Assim, para a configuração do fato do príncipe, o primeiro passo é identificar se a medida imposta pelas autoridades governamentais (seja no âmbito municipal, estadual ou federal) por si só torna impossível a continuação da atividade. 
                                 

Portanto, como dito inicialmente, se outras causas contribuírem para o encerramento das atividades, fica afastada a razão da força maior. 

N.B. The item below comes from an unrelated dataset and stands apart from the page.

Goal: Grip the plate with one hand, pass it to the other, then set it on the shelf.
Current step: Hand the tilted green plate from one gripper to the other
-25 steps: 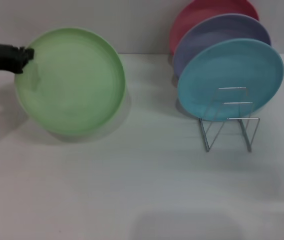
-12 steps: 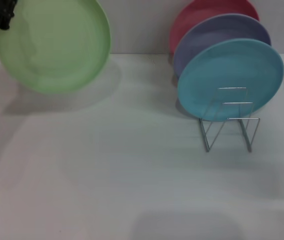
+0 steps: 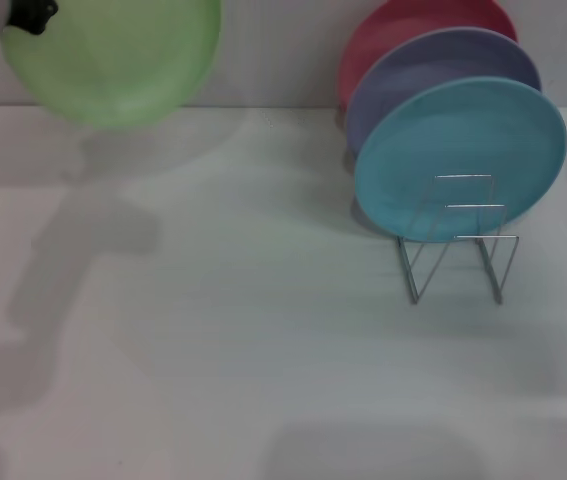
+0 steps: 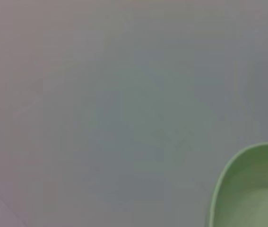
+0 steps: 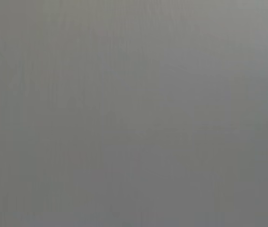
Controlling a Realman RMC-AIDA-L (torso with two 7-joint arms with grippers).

O segundo ponto é identificar se há arbitrariedade do poder público. 

 

Destaca-se que, em tempos de pandemia causada pelo Covid-19, a determinação de paralisação das atividades pelos Estados e Municípios, adveio, em princípio, da Lei Federal 13.979 de 2020, que dispõe sobre as medidas para enfrentamento da emergência de saúde pública pautadas nas orientações e recomendações da Organização Mundial da Saúde que estabeleceu como melhor forma para a contenção da propagação da doença o isolamento social. 

 

A considerar a proteção do bem maior, qual seja, a vida e a saúde, com cumprimento às recomendações dos órgãos da saúde nacionais e internacionais, as medidas determinadas pelos referidos órgãos dificilmente serão consideradas como arbitrárias. 

 

Por terceiro ponto existe a necessidade de se identificar que o poder público tenha, de qualquer modo, se beneficiado com as medidas tomadas e em tempos de pandemia causada pelo coronavírus, não se identifica essa situação de vantagem do poder público. 

 

Considerando, ainda que por hipótese, a possibilidade de aplicação desse dispositivo, ele não seria aplicado de imediato, e sim, após o empregado ingressar com ação judicial pleiteando o pagamento da rescisão, ocasião em que o empregador poderia invocar em sua defesa o preceito desse artigo, ou seja, do fato do príncipe. 

 

Assim ocorrendo, a pessoa de direito público apontada como responsável pela paralisação do trabalho será notificada para que, em 30 dias, possa justificar o seu ato. 

 

Ressalta-se que,ainda que o Judiciário reconheça a responsabilidade do Poder Público, essa se restringe apenas ao pagamento da indenização da multa sobre o FGTS e não ao pagamento de salários e demais verbas contratuais, como por exemplo férias proporcionais e vencidas, 13 salário e outros. 

 

Assim, por se tratar de hipótese excepcionalíssima e o reconhecimento do factumprincipis e consequente responsabilização do Poder Público depender do entendimento do Judiciário, ainda que possível, o ideal é que o empresário evite dispensar o empregado sem o pagamento da indenização com este fundamento porque só aumentaria o passivo trabalhista.